_Exercise instructions_
Where a line contains the word "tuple", copy that line from the records below.

━━━━━ Input data

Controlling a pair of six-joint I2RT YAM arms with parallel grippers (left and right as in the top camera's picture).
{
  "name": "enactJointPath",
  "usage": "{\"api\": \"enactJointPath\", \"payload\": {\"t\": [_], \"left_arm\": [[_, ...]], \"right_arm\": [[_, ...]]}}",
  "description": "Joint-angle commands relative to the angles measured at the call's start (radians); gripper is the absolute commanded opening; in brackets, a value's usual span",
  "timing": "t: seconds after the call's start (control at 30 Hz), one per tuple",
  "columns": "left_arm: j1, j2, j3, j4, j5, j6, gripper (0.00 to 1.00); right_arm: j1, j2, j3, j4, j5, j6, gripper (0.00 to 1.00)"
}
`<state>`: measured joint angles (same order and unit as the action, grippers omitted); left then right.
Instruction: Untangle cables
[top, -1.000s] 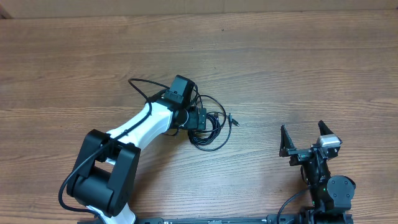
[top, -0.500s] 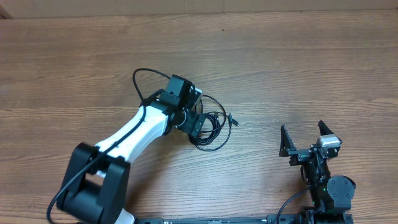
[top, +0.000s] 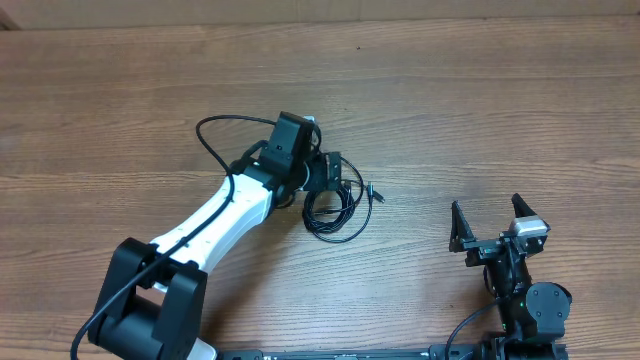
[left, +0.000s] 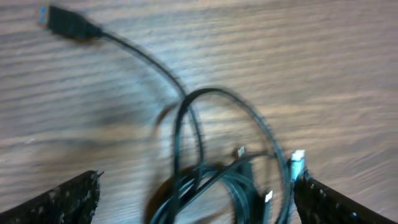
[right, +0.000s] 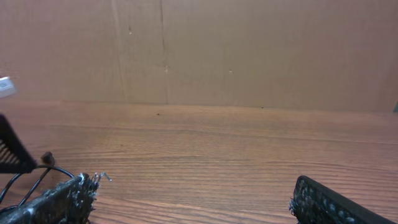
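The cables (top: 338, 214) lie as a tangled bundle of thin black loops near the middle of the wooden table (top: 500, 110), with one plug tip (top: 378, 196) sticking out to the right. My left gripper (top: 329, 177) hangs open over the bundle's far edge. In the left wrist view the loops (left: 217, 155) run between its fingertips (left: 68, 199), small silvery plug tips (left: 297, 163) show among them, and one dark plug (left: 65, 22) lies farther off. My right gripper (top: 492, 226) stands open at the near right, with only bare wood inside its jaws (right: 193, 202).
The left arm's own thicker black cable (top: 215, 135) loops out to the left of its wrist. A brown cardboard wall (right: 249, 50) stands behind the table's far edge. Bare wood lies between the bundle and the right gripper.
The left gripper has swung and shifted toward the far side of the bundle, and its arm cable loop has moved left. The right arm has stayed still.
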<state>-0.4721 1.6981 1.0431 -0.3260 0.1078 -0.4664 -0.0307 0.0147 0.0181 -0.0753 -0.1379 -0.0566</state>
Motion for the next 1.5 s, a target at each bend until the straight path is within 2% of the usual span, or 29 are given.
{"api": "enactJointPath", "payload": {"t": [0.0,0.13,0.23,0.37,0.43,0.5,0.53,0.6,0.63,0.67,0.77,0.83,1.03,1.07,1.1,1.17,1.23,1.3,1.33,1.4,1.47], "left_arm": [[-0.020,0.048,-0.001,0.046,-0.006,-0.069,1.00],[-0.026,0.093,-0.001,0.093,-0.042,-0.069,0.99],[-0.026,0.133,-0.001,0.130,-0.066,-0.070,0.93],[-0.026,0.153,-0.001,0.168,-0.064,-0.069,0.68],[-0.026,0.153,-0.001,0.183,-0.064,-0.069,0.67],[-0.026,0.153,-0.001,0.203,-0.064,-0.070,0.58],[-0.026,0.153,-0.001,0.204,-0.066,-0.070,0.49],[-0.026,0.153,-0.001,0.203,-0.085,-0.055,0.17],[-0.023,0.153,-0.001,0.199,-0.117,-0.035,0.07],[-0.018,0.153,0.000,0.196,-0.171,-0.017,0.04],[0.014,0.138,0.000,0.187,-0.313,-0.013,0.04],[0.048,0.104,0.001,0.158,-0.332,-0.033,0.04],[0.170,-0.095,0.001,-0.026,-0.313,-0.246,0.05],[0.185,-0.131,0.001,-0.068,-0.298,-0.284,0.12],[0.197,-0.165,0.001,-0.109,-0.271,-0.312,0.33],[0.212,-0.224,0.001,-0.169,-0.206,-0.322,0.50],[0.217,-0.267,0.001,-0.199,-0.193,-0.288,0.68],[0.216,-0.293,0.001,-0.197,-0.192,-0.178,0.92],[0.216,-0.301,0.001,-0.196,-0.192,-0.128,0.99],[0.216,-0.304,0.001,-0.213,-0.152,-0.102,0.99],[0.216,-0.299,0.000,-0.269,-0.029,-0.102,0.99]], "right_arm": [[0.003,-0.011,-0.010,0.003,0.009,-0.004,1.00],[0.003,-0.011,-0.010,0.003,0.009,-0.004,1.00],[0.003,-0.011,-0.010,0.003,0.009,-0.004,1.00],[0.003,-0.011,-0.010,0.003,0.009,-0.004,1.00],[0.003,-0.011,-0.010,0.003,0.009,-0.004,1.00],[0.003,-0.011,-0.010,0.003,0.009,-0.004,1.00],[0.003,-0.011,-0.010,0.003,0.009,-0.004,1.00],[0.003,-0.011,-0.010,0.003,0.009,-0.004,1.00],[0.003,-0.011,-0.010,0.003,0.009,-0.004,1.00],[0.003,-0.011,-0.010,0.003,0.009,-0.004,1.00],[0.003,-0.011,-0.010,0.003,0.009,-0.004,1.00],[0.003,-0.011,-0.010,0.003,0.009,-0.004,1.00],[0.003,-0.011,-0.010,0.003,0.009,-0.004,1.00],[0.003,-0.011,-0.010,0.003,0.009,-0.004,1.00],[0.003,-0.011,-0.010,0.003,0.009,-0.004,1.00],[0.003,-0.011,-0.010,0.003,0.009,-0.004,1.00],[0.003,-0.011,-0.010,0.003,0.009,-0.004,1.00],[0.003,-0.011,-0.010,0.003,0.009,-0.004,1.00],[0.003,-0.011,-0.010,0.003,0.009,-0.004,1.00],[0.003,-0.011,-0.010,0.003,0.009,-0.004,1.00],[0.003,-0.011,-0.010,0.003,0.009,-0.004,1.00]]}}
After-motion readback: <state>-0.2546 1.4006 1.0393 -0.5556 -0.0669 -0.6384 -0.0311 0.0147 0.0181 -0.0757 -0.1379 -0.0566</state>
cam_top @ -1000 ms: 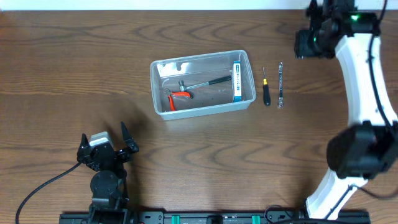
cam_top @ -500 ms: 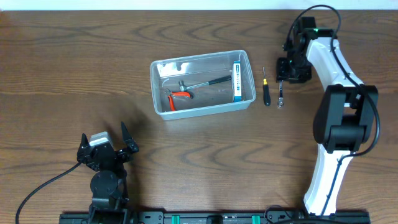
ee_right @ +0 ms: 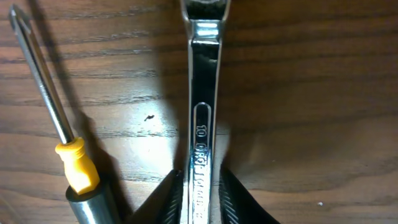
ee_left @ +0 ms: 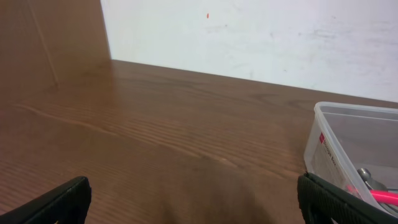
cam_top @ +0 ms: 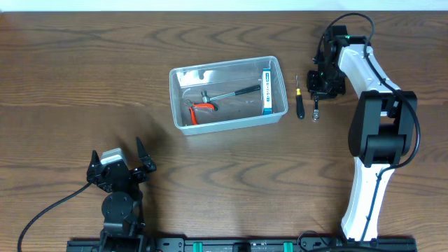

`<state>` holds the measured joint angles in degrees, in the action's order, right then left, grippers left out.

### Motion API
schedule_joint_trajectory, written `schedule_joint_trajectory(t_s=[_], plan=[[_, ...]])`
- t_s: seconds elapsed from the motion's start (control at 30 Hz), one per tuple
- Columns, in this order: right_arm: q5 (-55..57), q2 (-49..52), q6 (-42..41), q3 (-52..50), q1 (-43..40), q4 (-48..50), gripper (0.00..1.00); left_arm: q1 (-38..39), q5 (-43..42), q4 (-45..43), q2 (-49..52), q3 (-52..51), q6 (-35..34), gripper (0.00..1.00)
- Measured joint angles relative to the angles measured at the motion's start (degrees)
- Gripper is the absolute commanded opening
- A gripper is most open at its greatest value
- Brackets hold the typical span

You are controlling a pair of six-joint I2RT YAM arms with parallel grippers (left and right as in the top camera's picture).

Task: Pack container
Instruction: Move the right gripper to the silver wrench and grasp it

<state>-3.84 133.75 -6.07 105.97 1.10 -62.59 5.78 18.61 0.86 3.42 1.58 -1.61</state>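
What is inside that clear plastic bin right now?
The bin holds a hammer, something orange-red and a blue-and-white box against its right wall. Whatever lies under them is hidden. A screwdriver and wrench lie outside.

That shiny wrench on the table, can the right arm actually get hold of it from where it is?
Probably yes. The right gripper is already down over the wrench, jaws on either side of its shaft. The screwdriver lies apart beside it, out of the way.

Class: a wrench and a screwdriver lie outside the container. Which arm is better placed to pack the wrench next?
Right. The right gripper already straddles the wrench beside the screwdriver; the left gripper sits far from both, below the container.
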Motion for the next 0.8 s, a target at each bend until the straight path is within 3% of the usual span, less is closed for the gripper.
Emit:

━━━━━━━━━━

_Answer box_
  "timing": "t: seconds after the call's start (control at 30 Hz), one per tuple",
- t_s: seconds elapsed from the motion's start (control at 30 Hz), one per tuple

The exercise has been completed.